--- What this task involves ---
Everything in the listing must be repeated exactly, apart from the images.

--- Provided material ---
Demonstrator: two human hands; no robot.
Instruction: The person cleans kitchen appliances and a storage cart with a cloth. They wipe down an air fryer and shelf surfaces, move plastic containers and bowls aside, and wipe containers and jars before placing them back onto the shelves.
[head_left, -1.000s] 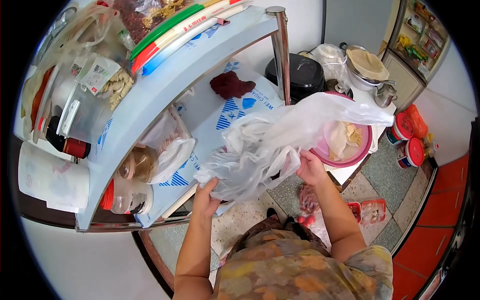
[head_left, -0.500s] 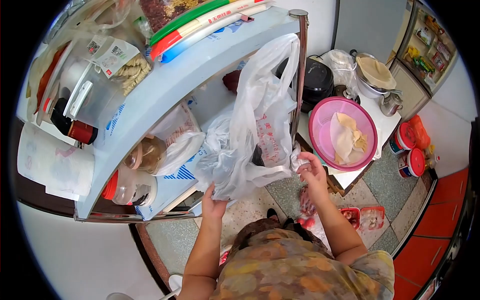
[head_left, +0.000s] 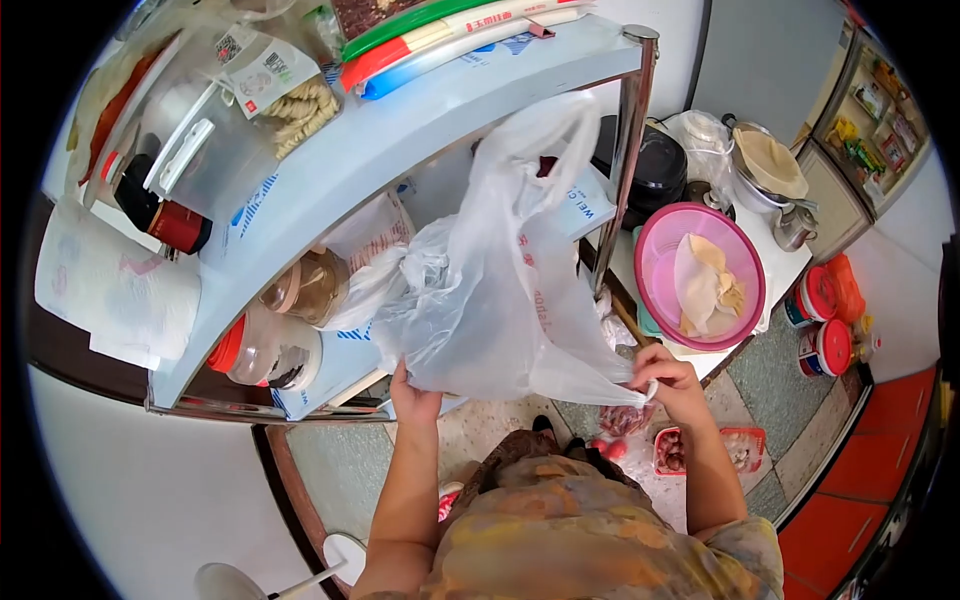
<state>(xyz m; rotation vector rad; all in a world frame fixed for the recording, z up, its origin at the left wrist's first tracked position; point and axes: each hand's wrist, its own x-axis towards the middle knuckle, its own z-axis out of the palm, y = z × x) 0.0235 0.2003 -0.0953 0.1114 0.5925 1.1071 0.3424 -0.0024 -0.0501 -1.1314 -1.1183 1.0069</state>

--- Expected answer ---
Demonstrator: two human hands; no robot.
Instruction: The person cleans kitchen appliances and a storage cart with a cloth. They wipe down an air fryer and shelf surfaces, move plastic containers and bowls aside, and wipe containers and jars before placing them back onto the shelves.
[head_left, -1.000s] 
[head_left, -0.500s] 
[head_left, +0.000s] 
<state>(xyz m; rotation vector rad; all in a world frame fixed for the recording, z up, its origin at the left wrist's first tracked position; point and axes: each hand's wrist, its own x-axis towards the middle knuckle, its own z-axis out of the palm, y = z × x) 0.0235 0.2003 -0.0953 0.1114 0.5925 1.1071 0.3424 -0.0024 -0.0501 -1.1314 -1.1183 1.0069</state>

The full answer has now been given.